The primary entry point to a Cats Effect application. Extend this trait rather than defining your own main method. This avoids the need to run IO.unsafeRunSync (or similar) on your own.

IOApp takes care of the messy details of properly setting up (and tearing down) the unsafe.IORuntime needed to run the IO which represents your application. All of the associated thread pools (if relevant) will be configured with the assumption that your application is fully contained within the IO produced by the run method. Note that the exact details of how the runtime will be configured are very platform-specific. Part of the point of IOApp is to insulate users from the details of the underlying runtime (whether JVM or JavaScript).

object MyApplication extends IOApp {
  def run(args: List[String]) =
    for {
      _ <- IO.print("Enter your name: ")
      name <- IO.readln
      _ <- IO.println("Hello, " + name)
    } yield ExitCode.Success
}

In the above example, MyApplication will be a runnable class with a main method, visible to Sbt, IntelliJ, or plain-old java.

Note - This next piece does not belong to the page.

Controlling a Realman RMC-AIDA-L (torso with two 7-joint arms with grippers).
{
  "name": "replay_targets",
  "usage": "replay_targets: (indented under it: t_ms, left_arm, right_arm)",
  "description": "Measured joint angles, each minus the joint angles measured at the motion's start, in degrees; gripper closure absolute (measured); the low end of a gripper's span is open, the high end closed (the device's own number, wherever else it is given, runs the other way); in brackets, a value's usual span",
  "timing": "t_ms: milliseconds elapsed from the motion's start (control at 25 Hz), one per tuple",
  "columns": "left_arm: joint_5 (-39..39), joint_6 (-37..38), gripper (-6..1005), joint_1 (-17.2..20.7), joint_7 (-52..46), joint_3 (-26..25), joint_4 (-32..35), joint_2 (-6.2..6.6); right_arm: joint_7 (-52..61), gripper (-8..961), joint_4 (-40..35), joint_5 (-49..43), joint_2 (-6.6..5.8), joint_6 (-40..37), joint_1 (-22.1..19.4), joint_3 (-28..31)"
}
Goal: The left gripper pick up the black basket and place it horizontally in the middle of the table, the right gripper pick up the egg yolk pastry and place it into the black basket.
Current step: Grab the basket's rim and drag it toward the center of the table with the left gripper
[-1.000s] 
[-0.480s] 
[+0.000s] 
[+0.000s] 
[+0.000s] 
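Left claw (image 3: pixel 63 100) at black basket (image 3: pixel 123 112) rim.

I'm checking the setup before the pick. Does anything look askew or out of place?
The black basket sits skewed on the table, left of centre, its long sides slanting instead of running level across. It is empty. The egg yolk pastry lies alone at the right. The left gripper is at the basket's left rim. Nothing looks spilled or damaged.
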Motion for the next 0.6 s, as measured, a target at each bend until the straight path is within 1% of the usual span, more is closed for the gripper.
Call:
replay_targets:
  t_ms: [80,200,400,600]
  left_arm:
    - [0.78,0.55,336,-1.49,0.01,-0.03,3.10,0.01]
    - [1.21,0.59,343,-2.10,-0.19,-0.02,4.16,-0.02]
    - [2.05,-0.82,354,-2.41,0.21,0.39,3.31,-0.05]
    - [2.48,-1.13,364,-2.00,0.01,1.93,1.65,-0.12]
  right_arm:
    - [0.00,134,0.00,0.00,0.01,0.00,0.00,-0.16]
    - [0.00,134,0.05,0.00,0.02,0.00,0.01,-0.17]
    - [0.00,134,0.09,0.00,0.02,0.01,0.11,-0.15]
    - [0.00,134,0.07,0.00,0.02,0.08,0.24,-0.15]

When run externally, it will print, read, and print in the obvious way, producing a final process exit code of 0. Any exceptions thrown within the IO will be printed to standard error and the exit code will be set to 1. In the event that the main Fiber (represented by the IO returned by run) is canceled, the runtime will produce an exit code of 1.

Note that exit codes are an implementation-specific feature of the underlying runtime, as are process arguments. Naturally, all JVMs support these functions, as does Node.js and Scala Native, but some JavaScript execution environments will be unable to replicate these features (or they simply may not make sense). In such cases, exit codes may be ignored and/or argument lists may be empty.

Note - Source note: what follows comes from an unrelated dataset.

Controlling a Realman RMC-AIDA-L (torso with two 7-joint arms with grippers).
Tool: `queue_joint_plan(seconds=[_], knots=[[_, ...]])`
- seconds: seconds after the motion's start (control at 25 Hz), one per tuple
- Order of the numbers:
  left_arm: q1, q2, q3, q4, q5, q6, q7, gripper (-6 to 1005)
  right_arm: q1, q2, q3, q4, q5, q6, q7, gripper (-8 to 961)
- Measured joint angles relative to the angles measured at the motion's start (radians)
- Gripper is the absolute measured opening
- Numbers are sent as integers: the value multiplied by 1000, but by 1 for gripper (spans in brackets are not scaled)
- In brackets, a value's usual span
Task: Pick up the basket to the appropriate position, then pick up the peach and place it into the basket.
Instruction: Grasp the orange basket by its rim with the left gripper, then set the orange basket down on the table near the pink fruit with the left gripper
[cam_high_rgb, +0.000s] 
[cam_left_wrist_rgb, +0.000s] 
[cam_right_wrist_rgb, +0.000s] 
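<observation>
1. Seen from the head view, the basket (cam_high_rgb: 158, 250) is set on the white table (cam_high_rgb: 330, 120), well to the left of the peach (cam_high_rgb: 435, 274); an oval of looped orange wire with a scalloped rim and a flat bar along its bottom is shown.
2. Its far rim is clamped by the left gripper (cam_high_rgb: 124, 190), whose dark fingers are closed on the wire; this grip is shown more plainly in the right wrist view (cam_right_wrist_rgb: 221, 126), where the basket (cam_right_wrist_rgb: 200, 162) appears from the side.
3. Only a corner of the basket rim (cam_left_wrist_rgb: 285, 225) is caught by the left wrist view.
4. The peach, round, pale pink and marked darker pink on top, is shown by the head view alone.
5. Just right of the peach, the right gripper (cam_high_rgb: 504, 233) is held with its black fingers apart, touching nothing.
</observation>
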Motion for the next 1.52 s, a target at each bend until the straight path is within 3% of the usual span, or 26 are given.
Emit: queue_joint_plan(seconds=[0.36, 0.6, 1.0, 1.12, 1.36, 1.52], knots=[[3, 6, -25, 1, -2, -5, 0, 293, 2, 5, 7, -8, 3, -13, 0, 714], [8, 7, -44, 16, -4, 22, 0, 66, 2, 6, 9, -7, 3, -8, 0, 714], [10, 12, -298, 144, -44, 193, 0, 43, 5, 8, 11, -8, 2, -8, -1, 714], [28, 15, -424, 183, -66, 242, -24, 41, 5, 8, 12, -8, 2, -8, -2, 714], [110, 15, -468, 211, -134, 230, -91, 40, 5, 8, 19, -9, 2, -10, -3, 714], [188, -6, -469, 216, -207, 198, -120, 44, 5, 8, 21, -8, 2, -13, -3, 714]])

Note that in the case of the above example, we would actually be better off using IOApp.Simple rather than IOApp directly, since we are neither using args nor are we explicitly producing a custom ExitCode:

object MyApplication extends IOApp.Simple {
  val run =
    for {
      _ <- IO.print("Enter your name: ")
      name <- IO.readln
      _ <- IO.println(s"Hello, " + name)
    } yield ()
}

It is valid to define val run rather than def run because IO's evaluation is lazy: it will only run when the main method is invoked by the runtime.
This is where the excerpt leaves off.